Exercise instructions >> Would you reproduce exactly the lines below from the one holding "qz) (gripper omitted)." through the one holding "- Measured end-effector", inclusive, and no others?

Start of Block

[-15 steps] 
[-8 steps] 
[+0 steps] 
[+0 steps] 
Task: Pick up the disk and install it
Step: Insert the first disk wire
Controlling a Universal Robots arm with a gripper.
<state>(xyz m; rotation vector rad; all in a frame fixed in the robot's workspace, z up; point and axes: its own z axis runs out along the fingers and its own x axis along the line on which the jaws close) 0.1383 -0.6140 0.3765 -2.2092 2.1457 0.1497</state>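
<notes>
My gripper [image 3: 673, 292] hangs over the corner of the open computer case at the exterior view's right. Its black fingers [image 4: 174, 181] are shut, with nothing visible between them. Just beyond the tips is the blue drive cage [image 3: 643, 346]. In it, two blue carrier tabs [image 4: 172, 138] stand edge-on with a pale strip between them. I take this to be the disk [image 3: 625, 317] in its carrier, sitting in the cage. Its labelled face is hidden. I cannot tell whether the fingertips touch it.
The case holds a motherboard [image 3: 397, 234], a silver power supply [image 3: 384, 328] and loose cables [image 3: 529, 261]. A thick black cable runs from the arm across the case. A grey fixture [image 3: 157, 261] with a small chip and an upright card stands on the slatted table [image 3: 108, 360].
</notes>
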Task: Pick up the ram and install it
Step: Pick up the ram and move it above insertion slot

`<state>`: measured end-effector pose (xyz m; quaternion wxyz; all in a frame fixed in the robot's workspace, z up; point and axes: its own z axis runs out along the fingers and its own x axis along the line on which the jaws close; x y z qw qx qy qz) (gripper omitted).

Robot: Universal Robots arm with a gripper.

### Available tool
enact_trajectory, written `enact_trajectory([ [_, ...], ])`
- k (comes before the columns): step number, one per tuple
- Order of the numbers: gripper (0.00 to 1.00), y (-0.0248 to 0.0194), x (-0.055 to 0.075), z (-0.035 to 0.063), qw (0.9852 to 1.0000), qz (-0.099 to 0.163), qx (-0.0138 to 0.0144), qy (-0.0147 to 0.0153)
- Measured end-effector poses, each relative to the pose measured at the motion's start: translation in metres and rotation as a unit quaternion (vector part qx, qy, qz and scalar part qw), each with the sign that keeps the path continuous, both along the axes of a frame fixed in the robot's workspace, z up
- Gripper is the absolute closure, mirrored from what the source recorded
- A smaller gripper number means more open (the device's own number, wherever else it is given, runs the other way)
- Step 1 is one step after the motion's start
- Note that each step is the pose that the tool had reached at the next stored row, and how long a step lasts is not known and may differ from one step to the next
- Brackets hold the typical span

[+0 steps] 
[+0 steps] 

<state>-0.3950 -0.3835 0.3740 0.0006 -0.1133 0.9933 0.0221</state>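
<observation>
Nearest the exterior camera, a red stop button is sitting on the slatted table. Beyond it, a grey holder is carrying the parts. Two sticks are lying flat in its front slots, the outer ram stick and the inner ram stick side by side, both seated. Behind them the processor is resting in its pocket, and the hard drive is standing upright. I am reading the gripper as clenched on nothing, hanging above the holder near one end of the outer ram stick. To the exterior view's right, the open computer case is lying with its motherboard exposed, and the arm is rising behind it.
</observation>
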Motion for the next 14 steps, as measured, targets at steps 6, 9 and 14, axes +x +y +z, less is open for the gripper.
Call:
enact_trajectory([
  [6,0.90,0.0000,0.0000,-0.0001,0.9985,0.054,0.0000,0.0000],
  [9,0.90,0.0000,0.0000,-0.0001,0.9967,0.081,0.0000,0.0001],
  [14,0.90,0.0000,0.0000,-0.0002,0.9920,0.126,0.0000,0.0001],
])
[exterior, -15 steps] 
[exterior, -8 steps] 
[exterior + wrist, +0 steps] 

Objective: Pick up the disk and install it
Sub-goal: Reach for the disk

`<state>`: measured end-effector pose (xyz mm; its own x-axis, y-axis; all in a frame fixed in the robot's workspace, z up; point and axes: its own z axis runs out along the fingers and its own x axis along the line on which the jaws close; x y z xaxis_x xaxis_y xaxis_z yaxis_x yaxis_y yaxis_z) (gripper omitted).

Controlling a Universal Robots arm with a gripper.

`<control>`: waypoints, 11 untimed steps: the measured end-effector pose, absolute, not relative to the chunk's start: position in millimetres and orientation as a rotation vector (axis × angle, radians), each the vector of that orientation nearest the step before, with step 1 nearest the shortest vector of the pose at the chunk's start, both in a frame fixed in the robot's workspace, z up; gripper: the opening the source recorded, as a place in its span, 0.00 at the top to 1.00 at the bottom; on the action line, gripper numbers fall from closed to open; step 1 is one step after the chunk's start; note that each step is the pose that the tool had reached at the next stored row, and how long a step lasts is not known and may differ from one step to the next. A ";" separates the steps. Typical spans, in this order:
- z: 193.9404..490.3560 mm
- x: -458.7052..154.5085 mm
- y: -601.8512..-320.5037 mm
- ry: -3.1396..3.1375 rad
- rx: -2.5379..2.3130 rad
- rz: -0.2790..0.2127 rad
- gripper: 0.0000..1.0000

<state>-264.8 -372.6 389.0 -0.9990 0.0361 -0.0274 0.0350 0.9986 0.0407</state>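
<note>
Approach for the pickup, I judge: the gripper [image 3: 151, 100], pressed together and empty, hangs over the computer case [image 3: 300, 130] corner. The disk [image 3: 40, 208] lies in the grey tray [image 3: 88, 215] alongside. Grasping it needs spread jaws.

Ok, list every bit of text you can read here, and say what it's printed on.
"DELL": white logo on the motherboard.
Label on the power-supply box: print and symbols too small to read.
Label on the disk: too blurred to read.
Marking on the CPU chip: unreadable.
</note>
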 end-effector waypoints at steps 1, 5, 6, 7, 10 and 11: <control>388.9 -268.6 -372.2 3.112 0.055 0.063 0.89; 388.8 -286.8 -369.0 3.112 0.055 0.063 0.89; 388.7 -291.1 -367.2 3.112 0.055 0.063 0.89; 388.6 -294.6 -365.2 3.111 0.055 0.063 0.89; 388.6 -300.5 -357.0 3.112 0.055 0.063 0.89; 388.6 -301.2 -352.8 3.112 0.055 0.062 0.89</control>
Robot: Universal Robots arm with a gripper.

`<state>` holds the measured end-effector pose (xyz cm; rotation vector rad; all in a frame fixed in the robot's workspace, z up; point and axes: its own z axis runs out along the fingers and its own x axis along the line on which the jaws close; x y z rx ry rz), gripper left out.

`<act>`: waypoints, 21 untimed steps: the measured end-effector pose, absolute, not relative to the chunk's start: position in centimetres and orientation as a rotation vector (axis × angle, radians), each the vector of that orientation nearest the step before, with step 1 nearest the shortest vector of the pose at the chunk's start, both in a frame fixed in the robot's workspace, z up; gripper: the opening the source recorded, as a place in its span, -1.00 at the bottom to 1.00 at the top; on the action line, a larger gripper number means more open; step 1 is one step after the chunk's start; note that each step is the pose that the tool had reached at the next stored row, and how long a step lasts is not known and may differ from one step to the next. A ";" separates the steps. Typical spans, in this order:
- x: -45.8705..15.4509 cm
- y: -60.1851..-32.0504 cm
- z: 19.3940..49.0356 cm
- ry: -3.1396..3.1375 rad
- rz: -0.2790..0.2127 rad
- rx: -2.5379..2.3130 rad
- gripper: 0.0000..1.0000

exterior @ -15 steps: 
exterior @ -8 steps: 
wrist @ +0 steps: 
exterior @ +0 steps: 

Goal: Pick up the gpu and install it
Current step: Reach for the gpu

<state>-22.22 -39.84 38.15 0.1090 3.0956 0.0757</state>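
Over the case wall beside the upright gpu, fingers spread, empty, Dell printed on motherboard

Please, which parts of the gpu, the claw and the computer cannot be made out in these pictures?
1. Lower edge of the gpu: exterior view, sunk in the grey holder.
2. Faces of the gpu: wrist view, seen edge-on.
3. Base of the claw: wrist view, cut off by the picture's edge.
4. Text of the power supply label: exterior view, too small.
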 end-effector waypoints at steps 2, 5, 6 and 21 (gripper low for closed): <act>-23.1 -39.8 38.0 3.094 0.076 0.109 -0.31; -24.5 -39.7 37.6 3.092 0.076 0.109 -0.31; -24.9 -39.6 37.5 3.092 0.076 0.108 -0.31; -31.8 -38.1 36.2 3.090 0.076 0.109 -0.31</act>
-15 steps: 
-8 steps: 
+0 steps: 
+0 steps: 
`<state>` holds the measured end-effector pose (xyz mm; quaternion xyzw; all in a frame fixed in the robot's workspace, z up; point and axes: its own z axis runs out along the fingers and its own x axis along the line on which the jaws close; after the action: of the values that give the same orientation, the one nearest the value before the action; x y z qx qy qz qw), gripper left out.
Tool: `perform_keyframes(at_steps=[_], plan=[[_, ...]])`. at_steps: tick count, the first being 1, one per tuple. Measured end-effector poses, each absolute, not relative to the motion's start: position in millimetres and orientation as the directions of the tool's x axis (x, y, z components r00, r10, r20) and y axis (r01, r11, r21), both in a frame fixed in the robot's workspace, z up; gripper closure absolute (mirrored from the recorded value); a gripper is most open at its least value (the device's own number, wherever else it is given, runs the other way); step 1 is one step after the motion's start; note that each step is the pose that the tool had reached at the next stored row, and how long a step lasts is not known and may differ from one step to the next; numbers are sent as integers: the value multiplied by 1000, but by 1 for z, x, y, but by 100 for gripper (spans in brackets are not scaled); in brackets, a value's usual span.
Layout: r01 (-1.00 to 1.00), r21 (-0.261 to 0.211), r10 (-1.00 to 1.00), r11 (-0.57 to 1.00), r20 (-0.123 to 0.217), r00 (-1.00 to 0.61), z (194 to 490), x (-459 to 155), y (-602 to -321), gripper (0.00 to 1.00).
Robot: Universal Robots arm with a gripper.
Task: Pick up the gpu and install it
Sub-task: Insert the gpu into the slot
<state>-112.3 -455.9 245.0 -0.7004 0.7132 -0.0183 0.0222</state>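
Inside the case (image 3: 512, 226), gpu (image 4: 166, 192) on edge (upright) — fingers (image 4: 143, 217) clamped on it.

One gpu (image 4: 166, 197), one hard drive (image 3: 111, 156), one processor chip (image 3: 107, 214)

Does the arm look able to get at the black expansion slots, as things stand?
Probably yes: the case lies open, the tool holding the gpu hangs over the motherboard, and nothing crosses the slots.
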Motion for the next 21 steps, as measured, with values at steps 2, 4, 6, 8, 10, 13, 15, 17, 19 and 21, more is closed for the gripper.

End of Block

Solved problem >>
`<state>`: measured end-effector pose (xyz m; quaternion wxyz; all in a frame fixed in the robot's workspace, z up; point and axes: its own z axis runs out along the fingers and its own x axis along the line on which the jaws close; x y z qw qx qy qz) (gripper omitted).

Robot: Universal Robots arm with a gripper.

### Available tool
enact_trajectory, written `enact_trajectory([ [_, ...], ])`
- k (comes before the columns): step number, one per tuple
- Order of the numbers: gripper (0.00 to 1.00), y (-0.0248 to 0.0194), x (-0.055 to 0.075), z (-0.035 to 0.063), qw (0.9852 to 1.0000), qz (-0.099 to 0.163), qx (-0.0138 to 0.0144), qy (-0.0147 to 0.0153)
- Measured end-effector poses, each relative to the pose measured at the motion's start: translation in metres and rotation as a unit quaternion (vector part qx, qy, qz and scalar part qw), each with the sign that keeps the path continuous, both along the axes of a frame fixed in the robot's workspace, z up

The response is now complete.